Vickie Brett: Yeah, we offered him a position. So, he’s starting as a law clerk, and we’ve had him on for, I mean-
Amanda Selogie: Yes, I mean, he will be an associate once he passes the bar, but he’ll be a law clerk until then.
Vickie Brett: I see that.
Amanda Selogie: So, he’ll start with us.
Vickie Brett: Oh my gosh, what if he’s listening to this and he’s like, “Oh my God.”
Amanda Selogie: He’s like, “Did I not get the job? What?”
Vickie Brett: Am I not supposed to start till November? What is the madness-
Amanda Selogie: Philip, we’re expecting you in Monday morning, no we’re just kidding. Just kidding.
Vickie Brett: Drink away the weekend.
Amanda Selogie: No, he needs to take a little bit of a break. We’re really excited, we’ll have more information about him later on. But speaking of USC that’s a shout out, that’s where he went. So, we’re really excited.
Vickie Brett: Shout out.
Amanda Selogie: He’s actually been with us for a while, so we know he’s gonna be a great addition.
Vickie Brett: So, yeah. That will be for our non profit. So, it will be exciting. But he’s not gonna be a co-host, I’m just saying that, just kidding.
Amanda Selogie: For those of you who may think that we’re replacing one of us, we are not.
Vickie Brett: And fine, and guess who it is? I was just kidding in all of this I guess.
Amanda Selogie: He may come in time or two.
Vickie Brett: Yeah, that would be fun. I mean, he’s already been on so it’s not like news.
Amanda Selogie: That’s true. But it will be good, it will be good.
Vickie Brett: So we’re gearing up. So, August there are some school districts that start up in August, Los Angeles Unified being one. So, we’re little respite time is over.
Amanda Selogie: Have we talked about our event in September?
Vickie Brett: We did. We have mentioned it.
Amanda Selogie: Okay, so again remember I think we have a little bit more information than the last time we announced it. So, it’s gonna be September 13th, it will be at the Chuck Jones Center for Creativity in Costa Mesa, it’s right off the four or five. It’s the Thursday evenings. It will be at 5:30 to 8:30.
So plan out now. Get your baby sitters in order, because it’s gonna be an educational event, but it’s also gonna be a lot of fun. We’re gonna have some live music, open bars, all kinds of fun stuff. Silent auctions, some ruffle prizes. It’s gonna be a great night for you to get more information that might help you on your path with your child. Also, a chance for you to have a little fun too.
Vickie Brett: Yeah. I mean, it’s a heavy subject. It’s mental health and the cross over between that and school and learning. And if your child or a family member who is a child has mental health issues, or doesn’t have mental health issues, it’s just, it’s gonna be a great discussion and paneled experts that I think can give their two cents. Totally just nice to know.
Amanda Selogie: Yeah.
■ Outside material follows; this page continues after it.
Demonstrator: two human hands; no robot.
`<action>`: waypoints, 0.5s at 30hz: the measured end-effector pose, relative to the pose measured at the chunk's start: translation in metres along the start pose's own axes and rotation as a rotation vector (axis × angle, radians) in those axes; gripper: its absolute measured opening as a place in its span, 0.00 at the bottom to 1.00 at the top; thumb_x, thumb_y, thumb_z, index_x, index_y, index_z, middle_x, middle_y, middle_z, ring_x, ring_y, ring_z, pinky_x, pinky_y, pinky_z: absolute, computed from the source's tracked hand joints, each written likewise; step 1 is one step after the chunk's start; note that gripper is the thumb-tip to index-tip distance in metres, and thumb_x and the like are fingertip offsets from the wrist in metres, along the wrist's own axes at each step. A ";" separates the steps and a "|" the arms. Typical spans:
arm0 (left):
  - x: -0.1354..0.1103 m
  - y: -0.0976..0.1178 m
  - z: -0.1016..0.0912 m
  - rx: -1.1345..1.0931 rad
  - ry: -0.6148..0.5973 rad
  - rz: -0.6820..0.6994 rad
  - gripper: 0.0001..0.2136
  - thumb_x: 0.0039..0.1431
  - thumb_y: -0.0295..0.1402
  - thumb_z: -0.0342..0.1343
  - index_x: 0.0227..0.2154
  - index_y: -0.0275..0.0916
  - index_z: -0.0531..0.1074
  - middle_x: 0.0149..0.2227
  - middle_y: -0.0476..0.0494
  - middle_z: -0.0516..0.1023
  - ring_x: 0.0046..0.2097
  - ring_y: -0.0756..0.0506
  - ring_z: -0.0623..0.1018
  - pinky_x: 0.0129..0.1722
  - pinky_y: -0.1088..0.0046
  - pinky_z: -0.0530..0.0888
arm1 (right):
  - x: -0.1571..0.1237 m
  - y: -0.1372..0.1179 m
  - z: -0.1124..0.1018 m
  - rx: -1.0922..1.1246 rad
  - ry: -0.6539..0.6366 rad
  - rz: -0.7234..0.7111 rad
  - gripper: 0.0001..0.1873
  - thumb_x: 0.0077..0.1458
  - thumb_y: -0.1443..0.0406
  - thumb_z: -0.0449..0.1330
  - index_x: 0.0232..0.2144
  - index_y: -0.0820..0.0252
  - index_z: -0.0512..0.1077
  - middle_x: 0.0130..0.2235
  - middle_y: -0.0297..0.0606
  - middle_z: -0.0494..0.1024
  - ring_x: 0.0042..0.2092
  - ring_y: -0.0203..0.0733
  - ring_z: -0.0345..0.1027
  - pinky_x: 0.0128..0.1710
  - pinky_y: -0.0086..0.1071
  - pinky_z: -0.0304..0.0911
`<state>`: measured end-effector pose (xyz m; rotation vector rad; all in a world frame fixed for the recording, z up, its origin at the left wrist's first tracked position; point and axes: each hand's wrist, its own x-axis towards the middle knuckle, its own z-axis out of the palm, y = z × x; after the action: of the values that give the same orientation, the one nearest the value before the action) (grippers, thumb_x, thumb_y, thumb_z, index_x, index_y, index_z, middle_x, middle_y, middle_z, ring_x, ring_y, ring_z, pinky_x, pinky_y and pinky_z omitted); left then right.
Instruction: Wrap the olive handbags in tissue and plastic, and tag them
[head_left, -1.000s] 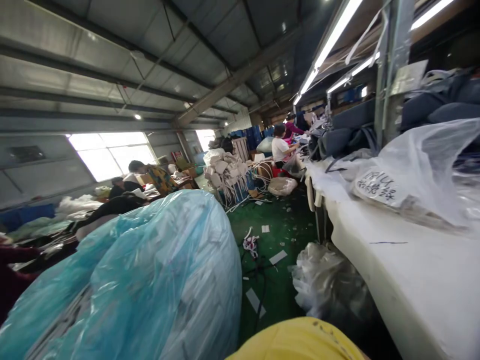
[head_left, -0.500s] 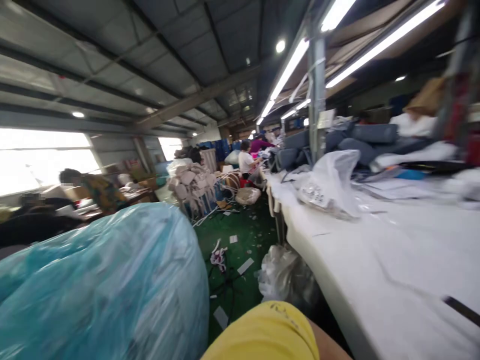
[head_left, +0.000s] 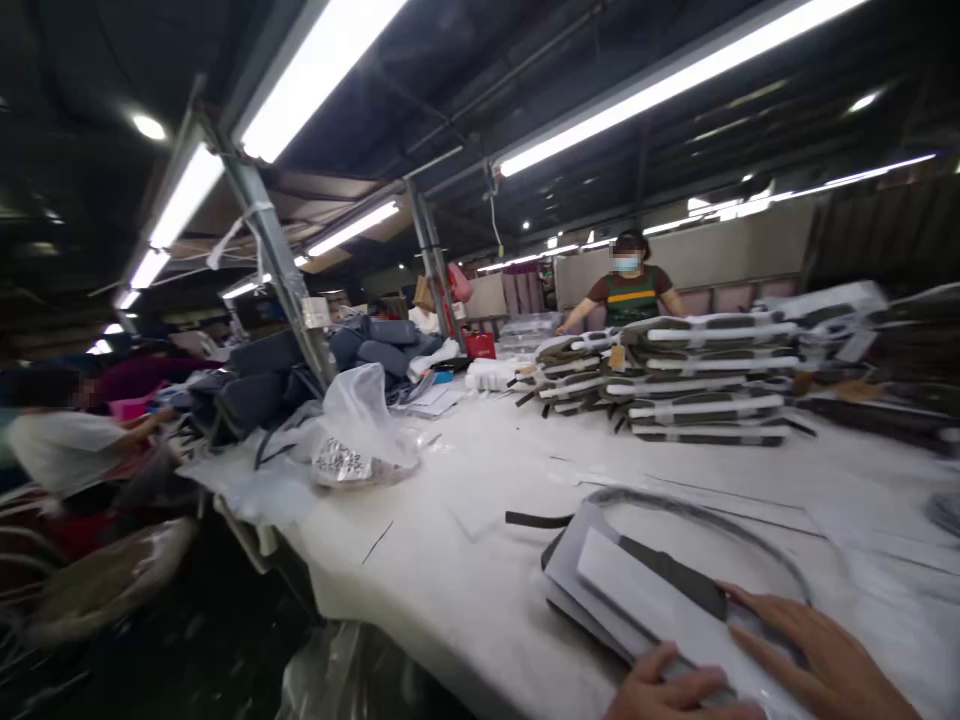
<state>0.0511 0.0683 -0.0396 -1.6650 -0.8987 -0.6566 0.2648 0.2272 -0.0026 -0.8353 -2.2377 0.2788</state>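
Grey-and-white flat fabric panels with a black strip (head_left: 619, 575) lie stacked at the near edge of our white padded table (head_left: 450, 570), close to our body where both hands reach them. Our right hand (head_left: 821, 665) rests flat on top, fingers spread and gripping nothing, seemingly pressing the sheets so they stay squared. Our left hand (head_left: 675, 690) touches the stack's near edge; the frame cuts it off, so we cannot tell whether it pinches. A taller pile of like panels (head_left: 705, 385) sits well apart, before a co-worker (head_left: 630, 295).
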 end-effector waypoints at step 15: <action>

And we’ll be releasing our panel of experts in the next week or so, or by the time this episode comes out it might have already been released on social media. So, you get to see what experts we’re gonna have there. And we have a lot of great sponsors already lined up. You’ll be able to get some information about local organizations that can help you, as well. So just, there’s a lot going on and we’re really excited about it.
Vickie Brett: Yeah, it will be a busy back to school time for us, season for us.
Amanda Selogie: Absolutely. But today’s topic.
Vickie Brett: We never have a pause, both of us are just like …
Amanda Selogie: Like how do we? No, today’s topic I wanted to-
Vickie Brett: Yeah. Did you read something?
Amanda Selogie: So, I saw an article on, I think it was on Facebook, and I wanted to bring it up because it goes, we had talked a couple of weeks ago about the straws, the banning of straws.
Vickie Brett: Oh right, right, right.
Amanda Selogie: And which by the way we need to do a little of an update because I don’t know if you’ve seen but Santa Barbara county and a couple of, or not the county maybe the city, a couple of cities have now come out and said that there’s gonna be jail time for businesses that don’t …
Vickie Brett: What, for business owners?
Amanda Selogie: I think it’s like if they don’t follow the ban, then they could be penalized with jail time. That’s so extreme.
Vickie Brett: I did not hear about that. I’m gonna look it up.
Amanda Selogie: I had a friend send me an article.
Vickie Brett: Oh, Santa Barbara backpedals on jail time for plastic straw offenders [crosstalk 00:08:42] article.
Amanda Selogie: That’s so funny.
Vickie Brett: Well, because it probably, people were like-
Amanda Selogie: We were outraged, I’m sorry, you really need to understand that the ban is not a good idea for all purposes and then to like-
Vickie Brett: It was up to six months for straw offenders.
Amanda Selogie: For straw offenders. Oh man.
Vickie Brett: So that would have applied to restaurants, bars and supermarkets would be prohibited from providing their customers with plastic straws. Wow, and straws and plastic spoons and knives and stuff. I think maybe because they went a step further outside of straws because-
Amanda Selogie: Maybe.
Vickie Brett: … that’s plastic silverware and then straws, I guess. Wow.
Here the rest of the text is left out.